Assignment: Check each line of the entries below for the word "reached" and state only how many lines have it.

Data listing:
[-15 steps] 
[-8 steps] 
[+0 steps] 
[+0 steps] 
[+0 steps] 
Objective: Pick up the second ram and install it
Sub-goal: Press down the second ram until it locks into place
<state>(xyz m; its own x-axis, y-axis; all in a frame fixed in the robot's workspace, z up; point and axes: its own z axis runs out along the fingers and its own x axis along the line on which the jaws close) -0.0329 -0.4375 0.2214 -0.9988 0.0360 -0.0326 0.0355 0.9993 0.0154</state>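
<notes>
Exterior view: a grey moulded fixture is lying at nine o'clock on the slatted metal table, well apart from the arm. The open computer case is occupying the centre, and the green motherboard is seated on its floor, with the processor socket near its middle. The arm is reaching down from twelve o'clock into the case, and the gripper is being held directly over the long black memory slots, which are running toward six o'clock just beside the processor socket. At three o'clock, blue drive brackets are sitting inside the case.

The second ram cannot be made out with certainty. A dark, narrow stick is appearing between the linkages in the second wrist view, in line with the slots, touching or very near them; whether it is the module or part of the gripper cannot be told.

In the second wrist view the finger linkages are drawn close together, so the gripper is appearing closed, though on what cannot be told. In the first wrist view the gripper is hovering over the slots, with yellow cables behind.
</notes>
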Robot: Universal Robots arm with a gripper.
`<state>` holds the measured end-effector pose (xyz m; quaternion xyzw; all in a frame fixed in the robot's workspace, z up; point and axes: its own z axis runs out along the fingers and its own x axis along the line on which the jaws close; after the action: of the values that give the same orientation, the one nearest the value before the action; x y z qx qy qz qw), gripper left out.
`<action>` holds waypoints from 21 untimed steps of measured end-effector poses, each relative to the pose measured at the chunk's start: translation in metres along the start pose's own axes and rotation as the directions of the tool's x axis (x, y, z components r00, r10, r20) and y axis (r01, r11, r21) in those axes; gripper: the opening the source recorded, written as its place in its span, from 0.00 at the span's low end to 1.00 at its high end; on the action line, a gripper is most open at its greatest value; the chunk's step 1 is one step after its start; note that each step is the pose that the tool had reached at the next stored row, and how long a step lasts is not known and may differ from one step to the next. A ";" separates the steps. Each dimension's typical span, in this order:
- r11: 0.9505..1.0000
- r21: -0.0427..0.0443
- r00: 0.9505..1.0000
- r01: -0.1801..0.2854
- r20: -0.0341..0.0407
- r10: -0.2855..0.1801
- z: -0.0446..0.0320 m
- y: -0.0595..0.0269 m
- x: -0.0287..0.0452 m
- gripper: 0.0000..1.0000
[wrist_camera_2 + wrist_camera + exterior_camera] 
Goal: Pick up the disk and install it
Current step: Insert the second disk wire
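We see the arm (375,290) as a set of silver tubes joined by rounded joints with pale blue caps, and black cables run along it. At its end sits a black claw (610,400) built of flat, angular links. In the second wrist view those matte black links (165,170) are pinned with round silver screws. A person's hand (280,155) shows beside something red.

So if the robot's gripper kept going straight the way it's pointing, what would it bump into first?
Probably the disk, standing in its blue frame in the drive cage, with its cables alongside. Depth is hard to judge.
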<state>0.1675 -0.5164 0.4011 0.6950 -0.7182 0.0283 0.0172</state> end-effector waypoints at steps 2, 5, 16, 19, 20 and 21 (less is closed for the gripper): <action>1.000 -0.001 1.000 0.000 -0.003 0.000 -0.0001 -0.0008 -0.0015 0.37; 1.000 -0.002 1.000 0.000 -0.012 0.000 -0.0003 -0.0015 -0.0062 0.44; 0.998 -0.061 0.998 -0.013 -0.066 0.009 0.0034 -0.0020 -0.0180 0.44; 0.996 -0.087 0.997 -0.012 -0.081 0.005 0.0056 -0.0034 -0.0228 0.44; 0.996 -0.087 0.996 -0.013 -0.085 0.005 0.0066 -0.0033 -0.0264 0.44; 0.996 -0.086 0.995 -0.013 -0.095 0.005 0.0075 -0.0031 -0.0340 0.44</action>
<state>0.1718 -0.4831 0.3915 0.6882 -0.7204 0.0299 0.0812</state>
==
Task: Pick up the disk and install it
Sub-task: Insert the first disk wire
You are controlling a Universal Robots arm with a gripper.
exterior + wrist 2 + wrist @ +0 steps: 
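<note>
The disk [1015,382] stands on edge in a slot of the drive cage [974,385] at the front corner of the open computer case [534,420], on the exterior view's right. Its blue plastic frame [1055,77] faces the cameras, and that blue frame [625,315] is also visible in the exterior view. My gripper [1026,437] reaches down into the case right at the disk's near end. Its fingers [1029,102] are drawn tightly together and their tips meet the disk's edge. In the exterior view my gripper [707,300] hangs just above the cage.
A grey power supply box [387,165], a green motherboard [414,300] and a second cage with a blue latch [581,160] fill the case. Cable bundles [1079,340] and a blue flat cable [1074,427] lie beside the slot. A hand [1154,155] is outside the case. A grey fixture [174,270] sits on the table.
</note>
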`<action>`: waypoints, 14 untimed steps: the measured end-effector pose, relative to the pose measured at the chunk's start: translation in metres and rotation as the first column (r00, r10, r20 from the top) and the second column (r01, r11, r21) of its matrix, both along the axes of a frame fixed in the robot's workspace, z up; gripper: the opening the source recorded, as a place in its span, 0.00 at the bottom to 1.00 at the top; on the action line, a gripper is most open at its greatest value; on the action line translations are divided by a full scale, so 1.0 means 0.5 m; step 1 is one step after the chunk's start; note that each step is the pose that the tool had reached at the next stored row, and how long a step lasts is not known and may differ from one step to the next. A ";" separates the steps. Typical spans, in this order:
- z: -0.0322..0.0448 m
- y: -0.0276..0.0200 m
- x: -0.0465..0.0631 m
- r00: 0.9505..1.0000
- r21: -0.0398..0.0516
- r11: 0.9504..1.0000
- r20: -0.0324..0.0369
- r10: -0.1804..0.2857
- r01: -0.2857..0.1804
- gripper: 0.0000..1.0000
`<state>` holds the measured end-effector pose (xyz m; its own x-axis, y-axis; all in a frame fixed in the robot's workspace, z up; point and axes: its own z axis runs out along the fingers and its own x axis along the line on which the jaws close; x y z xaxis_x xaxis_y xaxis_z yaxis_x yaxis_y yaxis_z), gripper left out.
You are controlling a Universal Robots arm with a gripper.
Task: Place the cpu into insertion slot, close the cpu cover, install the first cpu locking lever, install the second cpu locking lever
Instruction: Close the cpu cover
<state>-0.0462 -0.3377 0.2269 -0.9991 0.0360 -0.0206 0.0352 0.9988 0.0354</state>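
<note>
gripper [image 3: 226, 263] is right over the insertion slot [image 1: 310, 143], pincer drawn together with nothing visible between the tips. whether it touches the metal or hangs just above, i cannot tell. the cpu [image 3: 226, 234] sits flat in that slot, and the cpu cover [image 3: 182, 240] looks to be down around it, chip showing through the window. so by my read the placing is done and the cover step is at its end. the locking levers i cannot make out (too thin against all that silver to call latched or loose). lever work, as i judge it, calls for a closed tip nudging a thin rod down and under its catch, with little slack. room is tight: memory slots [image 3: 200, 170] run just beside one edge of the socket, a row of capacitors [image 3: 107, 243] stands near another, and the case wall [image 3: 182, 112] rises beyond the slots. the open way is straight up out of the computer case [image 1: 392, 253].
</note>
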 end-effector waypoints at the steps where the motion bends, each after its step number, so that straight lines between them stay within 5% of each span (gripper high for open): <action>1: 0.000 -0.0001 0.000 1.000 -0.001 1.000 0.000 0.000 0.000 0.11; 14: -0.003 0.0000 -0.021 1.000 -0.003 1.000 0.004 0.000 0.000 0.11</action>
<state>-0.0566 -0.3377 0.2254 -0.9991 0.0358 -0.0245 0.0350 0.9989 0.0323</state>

Response to the exercise: 2